High school dropouts have been a national concern for decades and there have been lots of studies on why teens drop out and how to keep them in school.
Now, researchers are debating how many teens have actually dropped out and the numbers vary wildly, from 3 million to a whopping 11 million teens.
As JJIE.org reported last month, the Department of Education’s National Center for Education Statistics released a report in December documenting that about 3 million 16 to 24-year-olds were not in high school and did not have a high school diploma. The Center did not include dropouts with a GED or dropouts who were institutionalized.
Northeastern University’s Center for Labor Market Studies used the Census Bureau’s American Community Survey and estimates a much higher number: 6.2 million. This number includes young people with GED’s and those who didn’t graduate because they went to prison.
Whether to include GED holders has been an ideological debate among researchers for many years, Youth Today points out.
JJIE.org also reported about the problem of dropout factories, a term coined by Johns Hopkins University which describes high schools where fewer than 60 percent of freshman actually graduate.

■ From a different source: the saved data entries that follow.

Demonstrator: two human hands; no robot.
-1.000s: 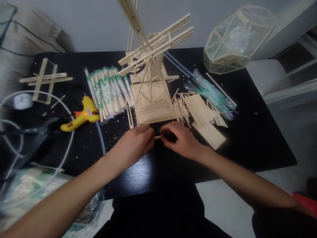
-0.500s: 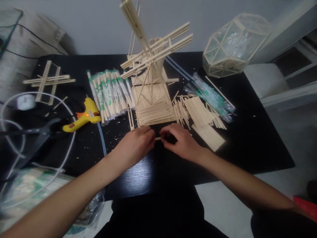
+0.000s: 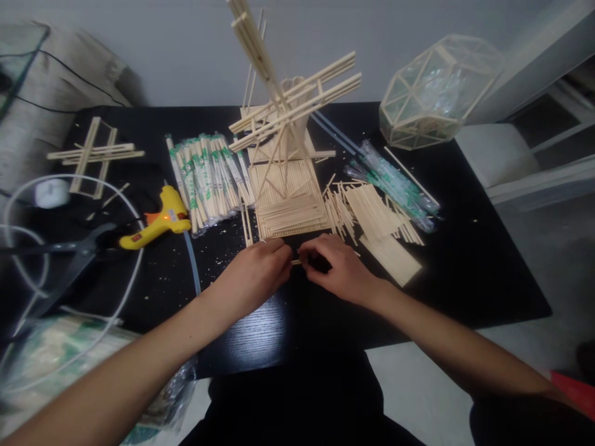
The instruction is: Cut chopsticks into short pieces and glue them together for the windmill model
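Note:
Close to the near side of the black table, my left hand and my right hand are a small gap apart. Between them shows a short piece of thin wooden stick, its ends hidden in the pinched fingers of both hands. A ring is on a finger of the left hand. Just beyond the fingers lies a flat base of wooden sticks, with loose cut sticks on it. From it rises a model of chopsticks with crossed blades.
A yellow glue gun with an orange light lies left, near wrapped chopsticks, scissor-like cutters and a white cable. At right are cut sticks, stick panels, plastic wrappers and a clear faceted frame.
The view has shifted very slightly, so the table things sit a little lower. Both hands keep nearly the same pose on the stick.

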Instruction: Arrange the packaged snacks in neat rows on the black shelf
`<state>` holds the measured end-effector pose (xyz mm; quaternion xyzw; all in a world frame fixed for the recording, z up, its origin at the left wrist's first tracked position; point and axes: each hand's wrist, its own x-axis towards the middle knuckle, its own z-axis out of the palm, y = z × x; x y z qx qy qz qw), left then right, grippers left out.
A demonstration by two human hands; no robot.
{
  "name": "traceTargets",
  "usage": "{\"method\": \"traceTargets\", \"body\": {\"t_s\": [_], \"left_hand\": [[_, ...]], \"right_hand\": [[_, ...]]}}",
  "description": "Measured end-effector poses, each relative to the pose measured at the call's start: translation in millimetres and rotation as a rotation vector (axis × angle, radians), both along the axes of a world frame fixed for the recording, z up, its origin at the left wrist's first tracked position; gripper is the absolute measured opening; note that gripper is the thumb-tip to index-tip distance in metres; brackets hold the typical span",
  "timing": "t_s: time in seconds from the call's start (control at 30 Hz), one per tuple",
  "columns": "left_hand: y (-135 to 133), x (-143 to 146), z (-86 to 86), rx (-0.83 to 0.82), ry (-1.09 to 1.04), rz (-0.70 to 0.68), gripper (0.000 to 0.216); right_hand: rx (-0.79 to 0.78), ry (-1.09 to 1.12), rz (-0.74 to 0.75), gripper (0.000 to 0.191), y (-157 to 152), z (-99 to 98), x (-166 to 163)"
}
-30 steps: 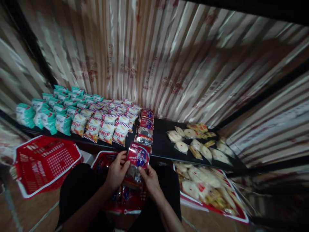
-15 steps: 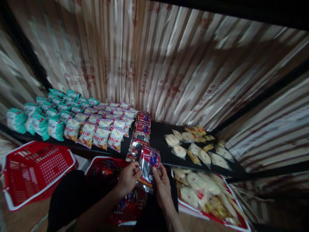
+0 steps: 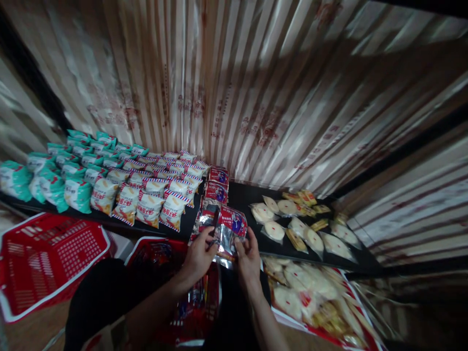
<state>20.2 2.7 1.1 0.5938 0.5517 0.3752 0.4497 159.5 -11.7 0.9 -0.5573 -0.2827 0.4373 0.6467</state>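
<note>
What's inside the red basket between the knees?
Shiny red-and-blue packets show in the red basket. The left arm and legs hide part; whatever lies deeper is covered.

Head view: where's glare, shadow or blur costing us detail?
Head view, dim overall; head view, silvery glare on the held red packet and bright streaks down the pleated sheeting; head view, deep shadow inside the middle red basket, swallowing detail; head view, sheeting soft and smeared toward the right edge.
</note>
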Motion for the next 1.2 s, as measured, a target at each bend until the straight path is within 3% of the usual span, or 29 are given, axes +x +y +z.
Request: {"method": "traceTargets", "body": {"t_s": [0.17,0.3,0.47,0.6,0.73,0.93,1.2], "left_hand": [[32,-5,13.9,0.077,-0.003,0.096,0.040],[48,-8,19.3,0.114,0.060,0.119,0.036],[47,-10,7.2,0.083,0.213,0.145,0.033],[41,-9,-2.9,0.096,0.196,0.163,0.033],[41,-9,2.6,0.093,0.267,0.167,0.032],[45,-11,9.0,0.153,0.316,0.185,0.030],[44,-5,4.0,0.053,0.560,0.202,0.036]], "right_hand": [[0.103,-0.139,0.042,0.076,48,9.0,-5],[0.121,-0.239,0.095,0.052,75,-0.1,-4],[0.075,-0.483,0.057,0.037,80,-18.1,-3],[0.106,-0.541,0.033,0.032,76,-22.1,-5],[0.102,-0.403,-0.001,0.034,76,-17.5,-3],[0.001,0.105,-0.075,0.053,67,0.8,19],[-0.005,0.267,-0.179,0.054,43,9.0,54]]}}
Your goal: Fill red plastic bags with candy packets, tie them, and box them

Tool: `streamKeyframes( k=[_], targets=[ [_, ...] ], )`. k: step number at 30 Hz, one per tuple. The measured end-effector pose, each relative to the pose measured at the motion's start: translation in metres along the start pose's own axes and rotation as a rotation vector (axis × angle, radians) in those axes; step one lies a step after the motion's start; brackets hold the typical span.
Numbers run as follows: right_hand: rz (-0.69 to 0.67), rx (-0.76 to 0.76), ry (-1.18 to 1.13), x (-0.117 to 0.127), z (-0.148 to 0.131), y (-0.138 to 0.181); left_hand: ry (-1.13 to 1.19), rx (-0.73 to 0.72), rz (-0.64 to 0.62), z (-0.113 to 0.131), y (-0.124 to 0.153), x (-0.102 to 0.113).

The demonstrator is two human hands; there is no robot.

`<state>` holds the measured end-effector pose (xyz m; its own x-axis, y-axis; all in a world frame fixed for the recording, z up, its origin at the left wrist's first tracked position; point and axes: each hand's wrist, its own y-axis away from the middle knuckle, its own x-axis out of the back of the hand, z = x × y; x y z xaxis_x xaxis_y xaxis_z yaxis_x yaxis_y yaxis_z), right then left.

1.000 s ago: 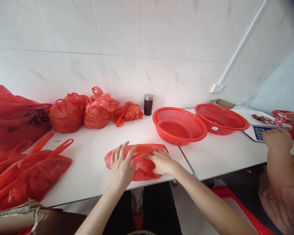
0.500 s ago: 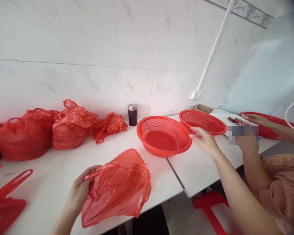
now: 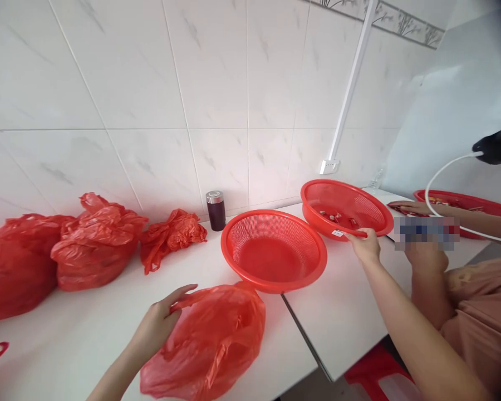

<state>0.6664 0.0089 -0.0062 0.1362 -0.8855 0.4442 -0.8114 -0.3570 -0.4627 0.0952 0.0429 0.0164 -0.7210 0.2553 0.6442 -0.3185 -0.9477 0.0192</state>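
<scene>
My left hand (image 3: 161, 320) pinches the edge of a thin red plastic bag (image 3: 217, 340), which puffs out over the table's front edge. The fingers of my right hand (image 3: 366, 248) are closed on the near rim of a red mesh basket (image 3: 317, 195). That basket is tilted, and several small wrapped pieces (image 3: 338, 217) lie low inside it. Another red mesh basket (image 3: 271, 287) sits between my hands, just beyond the bag, with nothing visible in it.
Full red bags (image 3: 96, 256) and a crumpled red bag (image 3: 173, 239) line the left by the wall. A dark tumbler (image 3: 216, 211) stands behind the baskets. At right, a co-worker's arm (image 3: 426, 267) is near another red basket (image 3: 492, 206) and a white cable (image 3: 432, 184). A red stool (image 3: 371, 370) is below.
My right hand has gone from reaching to gripping the far basket's rim, and that basket is now tilted with its contents showing. The bag in my left hand has opened out and sagged lower.
</scene>
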Motion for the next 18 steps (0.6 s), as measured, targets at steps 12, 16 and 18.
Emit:
streamKeyframes(
  k=[12,16,18],
  targets=[
    [-0.354,0.058,-0.533,0.085,-0.107,0.102,-0.04,-0.314,-0.269,0.079,-0.065,-0.108],
    [-0.62,0.036,-0.614,0.103,-0.132,0.146,0.0,-0.346,-0.385,0.096,-0.038,-0.111],
    [-0.745,0.029,-0.646,0.111,-0.14,0.168,0.083,-0.273,-0.492,0.09,-0.009,-0.094]
  ],
)
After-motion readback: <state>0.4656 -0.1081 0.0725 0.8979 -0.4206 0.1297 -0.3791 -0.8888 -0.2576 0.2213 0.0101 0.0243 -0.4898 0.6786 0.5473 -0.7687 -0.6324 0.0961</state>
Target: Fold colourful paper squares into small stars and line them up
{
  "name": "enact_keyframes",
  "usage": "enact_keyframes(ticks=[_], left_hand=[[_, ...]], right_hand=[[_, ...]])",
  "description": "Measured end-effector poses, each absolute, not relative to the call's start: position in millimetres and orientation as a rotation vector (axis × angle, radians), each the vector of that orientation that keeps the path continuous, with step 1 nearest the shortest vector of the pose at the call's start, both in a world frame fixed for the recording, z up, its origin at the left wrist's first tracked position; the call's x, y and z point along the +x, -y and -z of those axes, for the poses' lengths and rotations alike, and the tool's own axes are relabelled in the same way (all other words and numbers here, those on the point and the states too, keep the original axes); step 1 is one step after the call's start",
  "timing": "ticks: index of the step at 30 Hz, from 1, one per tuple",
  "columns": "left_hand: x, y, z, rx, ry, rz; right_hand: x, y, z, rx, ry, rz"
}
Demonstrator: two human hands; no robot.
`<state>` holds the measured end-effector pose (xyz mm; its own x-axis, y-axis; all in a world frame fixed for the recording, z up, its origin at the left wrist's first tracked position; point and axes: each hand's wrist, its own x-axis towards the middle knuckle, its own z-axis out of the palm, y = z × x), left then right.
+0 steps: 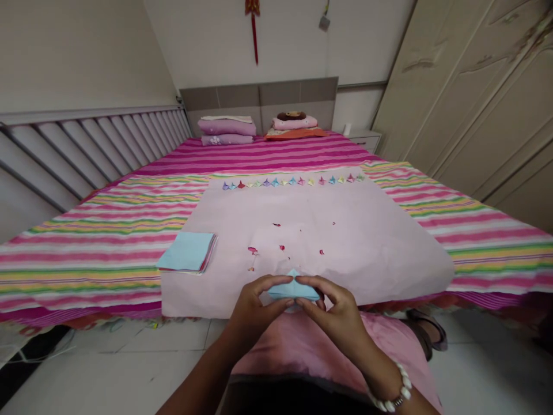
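Observation:
Both my hands meet at the near edge of a pale pink sheet spread on the bed. My left hand and my right hand pinch a small folded light blue paper between thumbs and fingertips, holding it just above my lap. A stack of square papers, light blue on top, lies to the left on the sheet. A row of several small folded paper pieces in mixed colours lines the sheet's far edge.
The bed has a striped pink, green and yellow cover. Folded blankets and pillows sit at the headboard. A wardrobe stands at right, a slatted rail at left. White floor tiles lie below.

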<state>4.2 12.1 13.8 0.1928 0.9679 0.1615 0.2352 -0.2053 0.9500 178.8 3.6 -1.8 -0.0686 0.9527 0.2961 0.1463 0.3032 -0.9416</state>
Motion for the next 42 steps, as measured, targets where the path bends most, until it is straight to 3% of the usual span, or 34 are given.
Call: enact_keyframes(ticks=[12, 25, 30, 36, 42], left_hand=[[1, -18, -11, 1.817, -1.173, -1.208], [0, -16, -16, 1.497, -1.048, -0.965], [4, -16, -10, 1.29, -1.093, -1.027], [19, -11, 3, 0.876, -0.936, -1.164], [23, -9, 4, 0.996, -0.961, -1.053]], right_hand=[[183, -13, 4, -0.949, 1.663, -0.768], [181, -10, -4, -0.963, 1.579, -1.022], [179, -9, -6, -1.004, 1.567, -0.924], [176, -9, -4, -1.024, 1.363, -1.03], [174, -7, 0, -1.043, 1.172, -1.117]])
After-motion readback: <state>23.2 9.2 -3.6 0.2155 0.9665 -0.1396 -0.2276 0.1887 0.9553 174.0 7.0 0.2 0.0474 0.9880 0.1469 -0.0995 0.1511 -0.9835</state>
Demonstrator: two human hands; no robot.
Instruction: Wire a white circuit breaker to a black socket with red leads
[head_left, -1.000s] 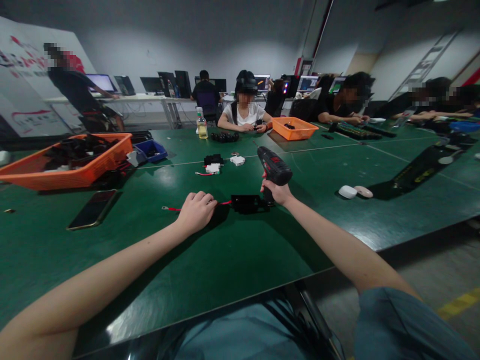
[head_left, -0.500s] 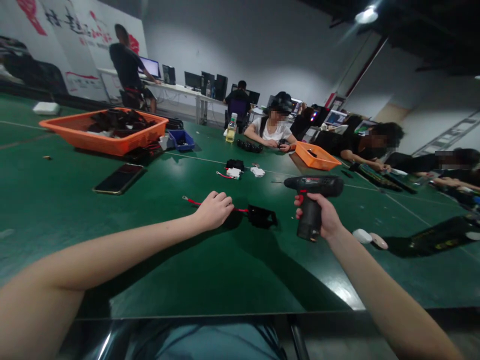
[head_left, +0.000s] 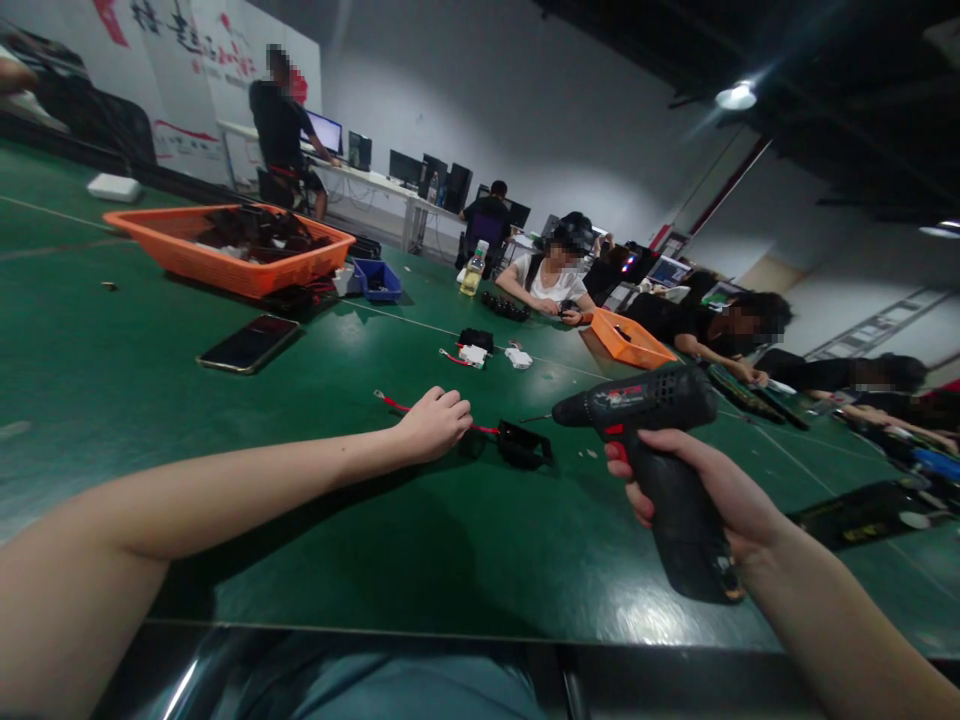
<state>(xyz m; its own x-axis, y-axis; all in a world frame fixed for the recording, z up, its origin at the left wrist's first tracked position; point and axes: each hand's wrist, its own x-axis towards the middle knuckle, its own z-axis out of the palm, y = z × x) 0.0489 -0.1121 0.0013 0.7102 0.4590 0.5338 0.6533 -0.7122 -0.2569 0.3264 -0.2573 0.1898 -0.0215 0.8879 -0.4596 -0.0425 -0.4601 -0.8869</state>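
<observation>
My left hand (head_left: 435, 425) is closed over a red cable (head_left: 394, 403) on the green table. The cable's ring terminal sticks out to the left of my fingers, and its other end runs right into a black plastic housing (head_left: 523, 445) with an opening in it. My right hand (head_left: 697, 490) grips a black cordless drill (head_left: 645, 400) by its handle, a finger by the red trigger. The thin bit points left, its tip just above the black housing; whether they touch I cannot tell. Farther back lie a white connector block (head_left: 473, 355) and a small white piece (head_left: 518, 357).
A phone (head_left: 250, 344) lies at the left, in front of an orange basket (head_left: 225, 272) of black parts and a blue bin (head_left: 377, 281). A bottle (head_left: 474, 270) stands at the back. Across the table, people work near another orange basket (head_left: 630, 338).
The drill has come nearer to me, and its bit has moved left and down to the black housing. My left hand stays on the cable. The view has tilted slightly.
</observation>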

MDC Inc., a nonprofit in North Carolina, estimates an even higher number: 11 million dropouts nationwide. MDC’s report, called Disconnected Youth in the Research Triangle Region: An Ominous Problem Hidden in Plain Sight, focused on the South, combined Census data with community interviews and extrapolated their results.
So, how many kids have dropped out of school across the nation? There are so many different definitions and so many ways to count them that nobody knows for sure.